* [About this exercise]: Retype, without any change, the first line of the records and every line after it through the one containing "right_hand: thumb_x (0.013".

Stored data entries
────────────────
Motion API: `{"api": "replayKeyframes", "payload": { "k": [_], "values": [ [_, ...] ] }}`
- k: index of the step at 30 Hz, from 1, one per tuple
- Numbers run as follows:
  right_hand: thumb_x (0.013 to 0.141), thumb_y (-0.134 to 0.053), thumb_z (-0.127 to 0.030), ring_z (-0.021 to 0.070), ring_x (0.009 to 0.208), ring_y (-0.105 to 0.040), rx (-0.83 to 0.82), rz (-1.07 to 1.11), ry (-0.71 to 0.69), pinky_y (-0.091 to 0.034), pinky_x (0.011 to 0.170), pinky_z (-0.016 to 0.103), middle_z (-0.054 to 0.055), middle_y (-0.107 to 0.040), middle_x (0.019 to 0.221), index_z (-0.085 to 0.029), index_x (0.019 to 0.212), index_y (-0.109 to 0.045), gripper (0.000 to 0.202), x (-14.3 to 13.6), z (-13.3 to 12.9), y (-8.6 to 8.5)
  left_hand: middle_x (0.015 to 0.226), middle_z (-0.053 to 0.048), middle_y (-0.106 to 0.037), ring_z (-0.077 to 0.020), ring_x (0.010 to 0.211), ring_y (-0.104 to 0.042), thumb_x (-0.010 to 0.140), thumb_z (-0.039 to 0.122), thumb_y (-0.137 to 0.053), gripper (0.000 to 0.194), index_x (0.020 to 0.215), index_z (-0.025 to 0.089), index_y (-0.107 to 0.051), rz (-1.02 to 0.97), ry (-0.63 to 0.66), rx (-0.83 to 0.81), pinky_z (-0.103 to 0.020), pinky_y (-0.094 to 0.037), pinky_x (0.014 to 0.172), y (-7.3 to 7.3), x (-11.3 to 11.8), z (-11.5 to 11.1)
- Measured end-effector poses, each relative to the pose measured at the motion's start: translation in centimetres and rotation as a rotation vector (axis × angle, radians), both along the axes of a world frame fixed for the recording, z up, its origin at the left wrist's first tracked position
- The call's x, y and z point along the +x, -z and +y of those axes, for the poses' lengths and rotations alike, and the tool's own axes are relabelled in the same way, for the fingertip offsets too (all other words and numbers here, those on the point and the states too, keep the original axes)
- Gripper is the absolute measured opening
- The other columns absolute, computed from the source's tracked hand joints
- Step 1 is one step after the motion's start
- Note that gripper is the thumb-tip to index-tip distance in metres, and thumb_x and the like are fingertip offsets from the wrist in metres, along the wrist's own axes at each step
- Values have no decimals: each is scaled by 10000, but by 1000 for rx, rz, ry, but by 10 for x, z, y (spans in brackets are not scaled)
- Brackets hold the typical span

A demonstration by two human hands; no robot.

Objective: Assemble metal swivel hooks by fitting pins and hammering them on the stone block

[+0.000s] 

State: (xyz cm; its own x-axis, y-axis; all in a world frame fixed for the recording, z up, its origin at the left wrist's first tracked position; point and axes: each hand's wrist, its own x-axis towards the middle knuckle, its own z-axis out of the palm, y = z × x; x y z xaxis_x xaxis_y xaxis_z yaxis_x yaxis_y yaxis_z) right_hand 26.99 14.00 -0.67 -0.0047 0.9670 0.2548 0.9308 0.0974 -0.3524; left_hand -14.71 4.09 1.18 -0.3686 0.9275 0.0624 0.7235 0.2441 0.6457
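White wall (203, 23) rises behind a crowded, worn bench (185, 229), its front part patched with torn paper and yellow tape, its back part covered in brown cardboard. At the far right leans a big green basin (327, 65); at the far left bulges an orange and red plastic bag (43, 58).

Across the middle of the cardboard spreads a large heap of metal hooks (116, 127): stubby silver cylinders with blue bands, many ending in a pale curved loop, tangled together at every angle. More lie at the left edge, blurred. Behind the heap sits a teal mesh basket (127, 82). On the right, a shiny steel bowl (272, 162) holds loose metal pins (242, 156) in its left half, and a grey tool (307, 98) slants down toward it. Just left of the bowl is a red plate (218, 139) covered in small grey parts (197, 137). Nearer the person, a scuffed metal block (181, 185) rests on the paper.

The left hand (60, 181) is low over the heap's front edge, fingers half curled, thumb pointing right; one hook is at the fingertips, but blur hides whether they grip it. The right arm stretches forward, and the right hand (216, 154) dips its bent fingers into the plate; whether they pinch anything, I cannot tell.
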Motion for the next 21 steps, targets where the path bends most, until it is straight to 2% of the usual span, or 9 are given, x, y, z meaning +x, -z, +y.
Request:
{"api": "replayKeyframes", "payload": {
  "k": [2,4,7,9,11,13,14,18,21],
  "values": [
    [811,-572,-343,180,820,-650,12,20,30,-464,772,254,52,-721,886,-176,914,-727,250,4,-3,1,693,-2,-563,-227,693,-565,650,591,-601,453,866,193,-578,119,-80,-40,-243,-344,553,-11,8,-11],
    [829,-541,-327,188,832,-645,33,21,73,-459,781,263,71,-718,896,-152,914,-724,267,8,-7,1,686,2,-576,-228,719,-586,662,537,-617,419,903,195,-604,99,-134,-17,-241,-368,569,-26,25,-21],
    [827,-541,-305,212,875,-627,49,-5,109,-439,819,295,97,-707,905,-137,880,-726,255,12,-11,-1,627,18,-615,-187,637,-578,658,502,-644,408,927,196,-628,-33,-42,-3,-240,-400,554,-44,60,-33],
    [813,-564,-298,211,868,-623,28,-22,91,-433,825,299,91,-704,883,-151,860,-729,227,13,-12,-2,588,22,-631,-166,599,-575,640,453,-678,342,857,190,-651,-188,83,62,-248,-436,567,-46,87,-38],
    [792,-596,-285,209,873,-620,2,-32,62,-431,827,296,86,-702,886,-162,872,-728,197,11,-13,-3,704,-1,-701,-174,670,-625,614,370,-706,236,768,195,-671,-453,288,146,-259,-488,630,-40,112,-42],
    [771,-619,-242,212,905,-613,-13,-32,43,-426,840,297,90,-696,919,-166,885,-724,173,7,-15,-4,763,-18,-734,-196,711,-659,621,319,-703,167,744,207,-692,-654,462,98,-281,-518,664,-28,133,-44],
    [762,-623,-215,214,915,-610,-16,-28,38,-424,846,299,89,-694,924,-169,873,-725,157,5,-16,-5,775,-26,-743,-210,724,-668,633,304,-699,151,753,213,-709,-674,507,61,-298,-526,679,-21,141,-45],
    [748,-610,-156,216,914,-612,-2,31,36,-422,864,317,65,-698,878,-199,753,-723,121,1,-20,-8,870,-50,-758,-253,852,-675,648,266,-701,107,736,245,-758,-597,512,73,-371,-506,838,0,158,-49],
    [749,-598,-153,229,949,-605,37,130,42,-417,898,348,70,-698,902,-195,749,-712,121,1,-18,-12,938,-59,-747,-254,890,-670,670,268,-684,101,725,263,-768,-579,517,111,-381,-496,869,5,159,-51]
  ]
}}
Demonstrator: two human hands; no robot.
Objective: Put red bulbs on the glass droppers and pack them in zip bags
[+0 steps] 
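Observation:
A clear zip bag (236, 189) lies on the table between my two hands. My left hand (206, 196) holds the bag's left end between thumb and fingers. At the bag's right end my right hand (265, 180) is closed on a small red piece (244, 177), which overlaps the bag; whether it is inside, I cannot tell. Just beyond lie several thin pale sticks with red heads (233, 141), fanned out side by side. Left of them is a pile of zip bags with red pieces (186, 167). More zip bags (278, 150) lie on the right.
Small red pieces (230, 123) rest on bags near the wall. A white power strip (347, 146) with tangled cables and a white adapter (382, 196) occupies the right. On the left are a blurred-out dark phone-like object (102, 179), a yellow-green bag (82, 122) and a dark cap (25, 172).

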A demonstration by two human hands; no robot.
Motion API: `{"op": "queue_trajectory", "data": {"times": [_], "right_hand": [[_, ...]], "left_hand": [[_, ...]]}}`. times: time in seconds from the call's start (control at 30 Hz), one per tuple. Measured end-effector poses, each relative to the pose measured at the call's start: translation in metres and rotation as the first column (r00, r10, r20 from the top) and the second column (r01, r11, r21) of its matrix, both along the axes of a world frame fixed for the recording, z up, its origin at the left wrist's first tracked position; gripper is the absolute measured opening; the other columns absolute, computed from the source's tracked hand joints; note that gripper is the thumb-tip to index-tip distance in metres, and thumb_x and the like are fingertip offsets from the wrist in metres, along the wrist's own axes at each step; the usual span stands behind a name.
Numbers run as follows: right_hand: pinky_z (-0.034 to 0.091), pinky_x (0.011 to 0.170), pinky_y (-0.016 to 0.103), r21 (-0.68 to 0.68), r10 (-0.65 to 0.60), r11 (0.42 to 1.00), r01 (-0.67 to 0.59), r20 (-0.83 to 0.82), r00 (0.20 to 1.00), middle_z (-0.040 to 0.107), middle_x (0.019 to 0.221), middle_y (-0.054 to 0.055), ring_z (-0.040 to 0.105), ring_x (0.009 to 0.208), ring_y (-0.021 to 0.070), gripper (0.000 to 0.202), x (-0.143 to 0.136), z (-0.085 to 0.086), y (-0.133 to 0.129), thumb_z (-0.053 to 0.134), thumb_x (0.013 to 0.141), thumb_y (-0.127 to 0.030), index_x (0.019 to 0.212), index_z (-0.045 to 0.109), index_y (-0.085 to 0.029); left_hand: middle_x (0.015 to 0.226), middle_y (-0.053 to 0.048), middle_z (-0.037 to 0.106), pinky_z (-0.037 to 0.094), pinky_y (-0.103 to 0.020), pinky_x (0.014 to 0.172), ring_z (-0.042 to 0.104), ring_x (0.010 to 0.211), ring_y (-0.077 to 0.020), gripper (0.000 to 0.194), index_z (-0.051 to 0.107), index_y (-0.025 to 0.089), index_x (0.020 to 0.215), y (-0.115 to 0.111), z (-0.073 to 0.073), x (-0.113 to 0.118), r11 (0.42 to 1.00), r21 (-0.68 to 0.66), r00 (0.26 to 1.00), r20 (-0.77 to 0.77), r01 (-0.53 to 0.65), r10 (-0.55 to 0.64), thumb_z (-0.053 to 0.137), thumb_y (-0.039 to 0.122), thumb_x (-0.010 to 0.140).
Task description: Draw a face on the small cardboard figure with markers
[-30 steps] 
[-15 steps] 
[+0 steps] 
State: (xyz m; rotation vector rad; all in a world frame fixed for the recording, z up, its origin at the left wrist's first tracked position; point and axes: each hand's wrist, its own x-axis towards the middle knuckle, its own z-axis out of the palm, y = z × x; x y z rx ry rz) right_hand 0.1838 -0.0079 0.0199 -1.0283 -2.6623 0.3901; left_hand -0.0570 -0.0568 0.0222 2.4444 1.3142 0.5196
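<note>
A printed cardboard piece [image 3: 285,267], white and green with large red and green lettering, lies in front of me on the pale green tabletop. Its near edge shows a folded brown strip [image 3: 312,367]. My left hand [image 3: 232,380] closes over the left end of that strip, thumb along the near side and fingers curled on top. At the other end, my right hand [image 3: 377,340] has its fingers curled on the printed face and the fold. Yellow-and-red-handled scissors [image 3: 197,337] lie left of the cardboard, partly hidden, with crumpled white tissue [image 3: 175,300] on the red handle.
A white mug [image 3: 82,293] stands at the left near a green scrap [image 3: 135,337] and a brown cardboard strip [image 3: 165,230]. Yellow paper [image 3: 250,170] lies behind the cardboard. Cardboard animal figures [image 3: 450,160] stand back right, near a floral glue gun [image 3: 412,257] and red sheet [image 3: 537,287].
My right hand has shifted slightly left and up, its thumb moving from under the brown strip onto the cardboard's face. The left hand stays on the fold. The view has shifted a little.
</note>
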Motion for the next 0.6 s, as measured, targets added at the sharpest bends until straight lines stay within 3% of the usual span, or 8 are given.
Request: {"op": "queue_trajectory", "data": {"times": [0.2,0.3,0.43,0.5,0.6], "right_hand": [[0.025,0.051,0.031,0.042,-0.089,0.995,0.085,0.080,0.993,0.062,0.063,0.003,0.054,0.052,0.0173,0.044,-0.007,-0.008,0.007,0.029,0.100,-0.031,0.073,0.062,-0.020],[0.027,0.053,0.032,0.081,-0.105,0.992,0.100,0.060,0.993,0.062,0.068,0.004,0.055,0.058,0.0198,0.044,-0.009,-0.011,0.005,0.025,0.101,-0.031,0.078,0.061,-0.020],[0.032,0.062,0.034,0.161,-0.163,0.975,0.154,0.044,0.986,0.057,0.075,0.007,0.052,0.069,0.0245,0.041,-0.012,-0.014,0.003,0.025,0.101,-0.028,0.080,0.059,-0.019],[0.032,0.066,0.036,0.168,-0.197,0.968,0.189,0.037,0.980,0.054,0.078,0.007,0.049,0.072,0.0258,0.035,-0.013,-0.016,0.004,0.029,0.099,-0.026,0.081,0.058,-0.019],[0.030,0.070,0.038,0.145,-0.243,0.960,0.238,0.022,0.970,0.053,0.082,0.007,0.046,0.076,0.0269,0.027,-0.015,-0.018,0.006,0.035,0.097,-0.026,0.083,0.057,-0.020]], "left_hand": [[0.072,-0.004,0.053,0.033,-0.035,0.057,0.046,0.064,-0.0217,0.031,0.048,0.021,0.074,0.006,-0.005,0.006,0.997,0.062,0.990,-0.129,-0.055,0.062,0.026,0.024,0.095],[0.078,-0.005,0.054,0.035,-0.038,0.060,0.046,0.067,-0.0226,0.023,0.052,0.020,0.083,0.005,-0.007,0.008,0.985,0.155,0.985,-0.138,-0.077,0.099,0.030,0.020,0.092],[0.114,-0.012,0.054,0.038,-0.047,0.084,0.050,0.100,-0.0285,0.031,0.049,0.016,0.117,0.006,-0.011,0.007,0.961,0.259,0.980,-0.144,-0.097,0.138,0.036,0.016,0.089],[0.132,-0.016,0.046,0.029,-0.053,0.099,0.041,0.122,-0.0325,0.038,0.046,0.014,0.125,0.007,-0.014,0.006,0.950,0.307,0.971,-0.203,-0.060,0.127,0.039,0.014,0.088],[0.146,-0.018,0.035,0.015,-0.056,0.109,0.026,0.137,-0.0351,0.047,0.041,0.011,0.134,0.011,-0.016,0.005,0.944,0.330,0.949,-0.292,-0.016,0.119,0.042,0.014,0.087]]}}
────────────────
* [Solution below]:
Motion API: `{"api": "replayKeyframes", "payload": { "k": [_], "values": [ [_, ...] ] }}`
- k: index of the step at 30 Hz, from 1, one per tuple
- Numbers run as follows:
  right_hand: thumb_x (0.013 to 0.141), thumb_y (-0.134 to 0.053), thumb_z (-0.127 to 0.030), ring_z (-0.021 to 0.070), ring_x (0.009 to 0.208), ring_y (-0.105 to 0.040), rx (-0.83 to 0.82), rz (-1.07 to 1.11), ry (-0.71 to 0.69), pinky_y (-0.091 to 0.034), pinky_x (0.011 to 0.170), pinky_z (-0.016 to 0.103), middle_z (-0.054 to 0.055), middle_y (-0.107 to 0.040), middle_x (0.019 to 0.221), index_z (-0.085 to 0.029), index_x (0.019 to 0.212), index_y (-0.109 to 0.045), gripper (0.000 to 0.202), x (-14.3 to 13.6), z (-13.3 to 12.9), y (-8.6 to 8.5)

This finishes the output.